WORK TO COMPLETE: Give the data again exactly, without its images.

DATASET SECTION:

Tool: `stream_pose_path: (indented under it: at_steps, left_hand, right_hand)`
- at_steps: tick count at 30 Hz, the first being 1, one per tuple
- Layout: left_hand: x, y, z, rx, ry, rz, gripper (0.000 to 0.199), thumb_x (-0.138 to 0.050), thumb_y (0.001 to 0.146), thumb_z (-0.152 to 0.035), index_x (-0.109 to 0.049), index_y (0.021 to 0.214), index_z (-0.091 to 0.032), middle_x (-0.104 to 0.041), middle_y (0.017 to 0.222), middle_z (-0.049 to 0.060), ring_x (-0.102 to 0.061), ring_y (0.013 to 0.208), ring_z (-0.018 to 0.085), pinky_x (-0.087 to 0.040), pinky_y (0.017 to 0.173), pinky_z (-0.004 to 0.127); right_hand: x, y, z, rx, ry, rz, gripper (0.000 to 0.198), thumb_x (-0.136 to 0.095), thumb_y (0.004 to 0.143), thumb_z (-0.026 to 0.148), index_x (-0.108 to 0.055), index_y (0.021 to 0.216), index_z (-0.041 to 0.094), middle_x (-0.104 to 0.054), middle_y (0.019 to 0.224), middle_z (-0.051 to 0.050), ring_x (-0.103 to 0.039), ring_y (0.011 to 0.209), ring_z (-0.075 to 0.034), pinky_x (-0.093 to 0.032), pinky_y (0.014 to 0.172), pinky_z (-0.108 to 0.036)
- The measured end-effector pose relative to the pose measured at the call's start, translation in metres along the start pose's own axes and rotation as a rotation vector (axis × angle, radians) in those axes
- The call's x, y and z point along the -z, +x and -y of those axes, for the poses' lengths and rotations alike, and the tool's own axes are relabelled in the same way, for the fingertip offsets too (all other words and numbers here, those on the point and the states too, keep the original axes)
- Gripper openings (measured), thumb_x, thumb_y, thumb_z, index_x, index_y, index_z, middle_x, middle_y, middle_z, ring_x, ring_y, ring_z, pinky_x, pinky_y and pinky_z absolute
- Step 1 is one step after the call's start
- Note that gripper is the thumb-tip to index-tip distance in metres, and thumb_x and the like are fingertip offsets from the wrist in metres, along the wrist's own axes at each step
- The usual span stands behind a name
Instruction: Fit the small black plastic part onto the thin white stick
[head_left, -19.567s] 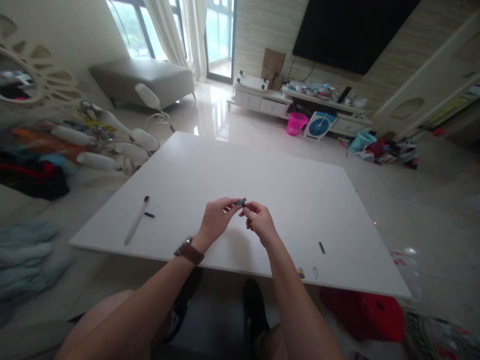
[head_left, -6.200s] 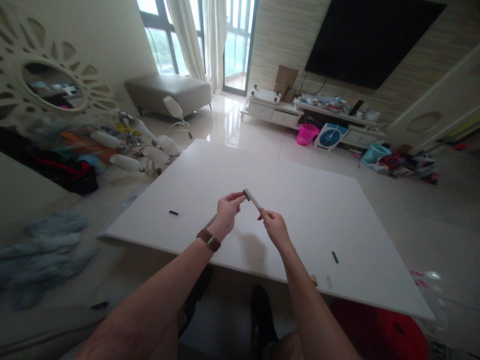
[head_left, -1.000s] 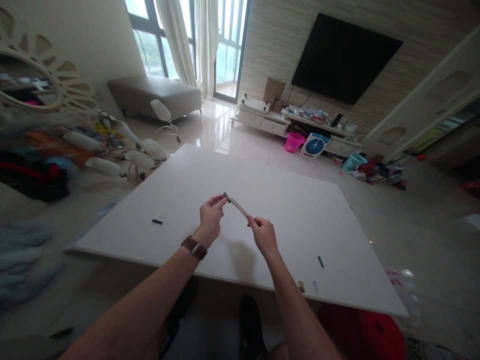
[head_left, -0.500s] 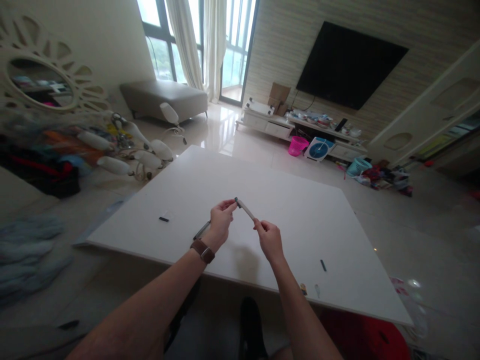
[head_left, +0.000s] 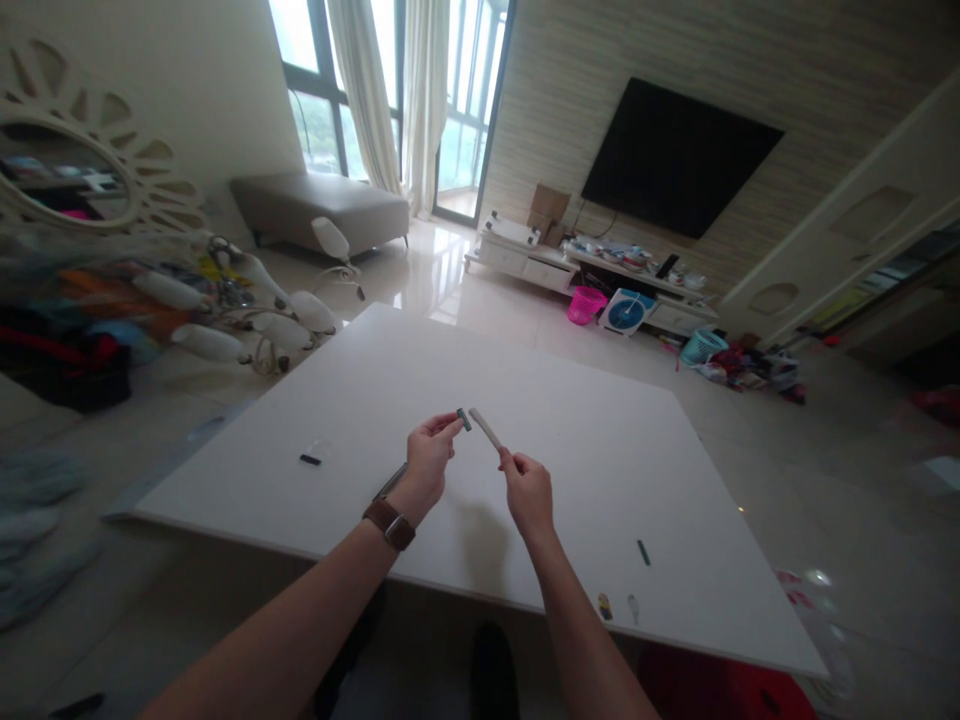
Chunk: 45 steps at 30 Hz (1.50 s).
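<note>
Pinched in the fingertips of my left hand point(head_left: 429, 462) is a small green and dark razor head point(head_left: 464, 420). My right hand point(head_left: 529, 492) grips a slim pale razor handle point(head_left: 486, 428), its free end angled up to the left. A narrow gap separates handle and head. Both hands are above the white table point(head_left: 525, 390). On the tabletop, a dark strip point(head_left: 643, 552) lies to the right, and a small black piece point(head_left: 310, 460) lies at the left beside something clear. A dark flat object point(head_left: 391, 482) is partly hidden behind my left wrist.
Near the front edge lie a small yellow and dark item point(head_left: 604, 606) and a clear piece point(head_left: 633, 608). A lamp with several white shades point(head_left: 206, 343) stands past the left edge. Beneath the front right is something red point(head_left: 720, 688).
The razor head has come apart from the handle; they were touching before. My left hand has shifted slightly left with the head. The view has tilted a little.
</note>
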<state>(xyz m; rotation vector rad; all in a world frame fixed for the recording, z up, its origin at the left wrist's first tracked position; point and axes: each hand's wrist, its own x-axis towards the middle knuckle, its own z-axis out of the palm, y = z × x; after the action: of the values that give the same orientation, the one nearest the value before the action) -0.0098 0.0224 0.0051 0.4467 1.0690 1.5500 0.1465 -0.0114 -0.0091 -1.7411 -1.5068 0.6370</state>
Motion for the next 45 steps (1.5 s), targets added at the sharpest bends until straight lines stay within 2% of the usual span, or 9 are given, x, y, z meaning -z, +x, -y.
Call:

RESPONSE TO THE EXERCISE:
Tool: `stream_pose_path: (indented under it: at_steps, left_hand, right_hand)`
- at_steps: tick count at 30 Hz, the first being 1, one per tuple
- Layout: left_hand: x, y, z, rx, ry, rz, gripper (0.000 to 0.199), thumb_x (-0.138 to 0.050), thumb_y (0.001 to 0.146), thumb_z (-0.152 to 0.035), index_x (-0.109 to 0.049), index_y (0.021 to 0.214), index_z (-0.091 to 0.032), middle_x (-0.104 to 0.041), middle_y (0.017 to 0.222), middle_z (-0.049 to 0.060), ring_x (-0.102 to 0.061), ring_y (0.013 to 0.208), ring_z (-0.018 to 0.085), pinky_x (-0.087 to 0.040), pinky_y (0.017 to 0.173), pinky_z (-0.004 to 0.127); right_hand: x, y, z, rx, ry, rz, gripper (0.000 to 0.198), thumb_x (-0.136 to 0.095), thumb_y (0.004 to 0.143), thumb_z (-0.026 to 0.148), index_x (-0.108 to 0.055), index_y (0.021 to 0.216), index_z (-0.041 to 0.094), middle_x (-0.104 to 0.054), middle_y (0.019 to 0.224), middle_z (-0.051 to 0.050), ring_x (-0.103 to 0.039), ring_y (0.011 to 0.209), ring_z (-0.075 to 0.034), pinky_x (-0.093 to 0.032), pinky_y (0.014 to 0.172), pinky_z (-0.108 to 0.036)
- The measured end-effector pose relative to the pose measured at the call's start, translation in metres along the start pose's own axes and rotation as a rotation vector (axis × angle, radians) in those axes
- The call's x, y and z point along the -z, +x and -y of those axes, for the poses' lengths and rotations alike, and the tool's own axes are relabelled in the same way, for the fingertip offsets too (all other words and numbers here, those on the point and the states too, keep the original axes)
- Gripper openings (measured), thumb_x, thumb_y, thumb_z, index_x, index_y, index_z, middle_x, middle_y, middle_z, ring_x, ring_y, ring_z, pinky_x, pinky_y and pinky_z absolute
- Step 1 is one step after the call's start
- Note that gripper is the thumb-tip to index-tip distance in metres, and thumb_x and the like are fingertip offsets from the wrist in metres, along the wrist's own axes at each step
- The usual span stands behind a name
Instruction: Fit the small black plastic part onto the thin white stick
[head_left, -19.567s] 
[head_left, -6.200s] 
[head_left, -1.000s] 
[head_left, -0.500s] 
[head_left, +0.000s] 
Chunk: 45 steps at 30 Hz (1.50 s).
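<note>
Pinched in the fingertips of my left hand point(head_left: 429, 462) is a small green and dark razor head point(head_left: 464, 420). My right hand point(head_left: 529, 492) grips a slim pale razor handle point(head_left: 486, 428), its free end angled up to the left. A narrow gap separates handle and head. Both hands are above the white table point(head_left: 525, 390). On the tabletop, a dark strip point(head_left: 643, 552) lies to the right, and a small black piece point(head_left: 310, 460) lies at the left beside something clear. A dark flat object point(head_left: 391, 482) is partly hidden behind my left wrist.
Near the front edge lie a small yellow and dark item point(head_left: 604, 606) and a clear piece point(head_left: 633, 608). A lamp with several white shades point(head_left: 206, 343) stands past the left edge. Beneath the front right is something red point(head_left: 720, 688).
The razor head has come apart from the handle; they were touching before. My left hand has shifted slightly left with the head. The view has tilted a little.
</note>
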<state>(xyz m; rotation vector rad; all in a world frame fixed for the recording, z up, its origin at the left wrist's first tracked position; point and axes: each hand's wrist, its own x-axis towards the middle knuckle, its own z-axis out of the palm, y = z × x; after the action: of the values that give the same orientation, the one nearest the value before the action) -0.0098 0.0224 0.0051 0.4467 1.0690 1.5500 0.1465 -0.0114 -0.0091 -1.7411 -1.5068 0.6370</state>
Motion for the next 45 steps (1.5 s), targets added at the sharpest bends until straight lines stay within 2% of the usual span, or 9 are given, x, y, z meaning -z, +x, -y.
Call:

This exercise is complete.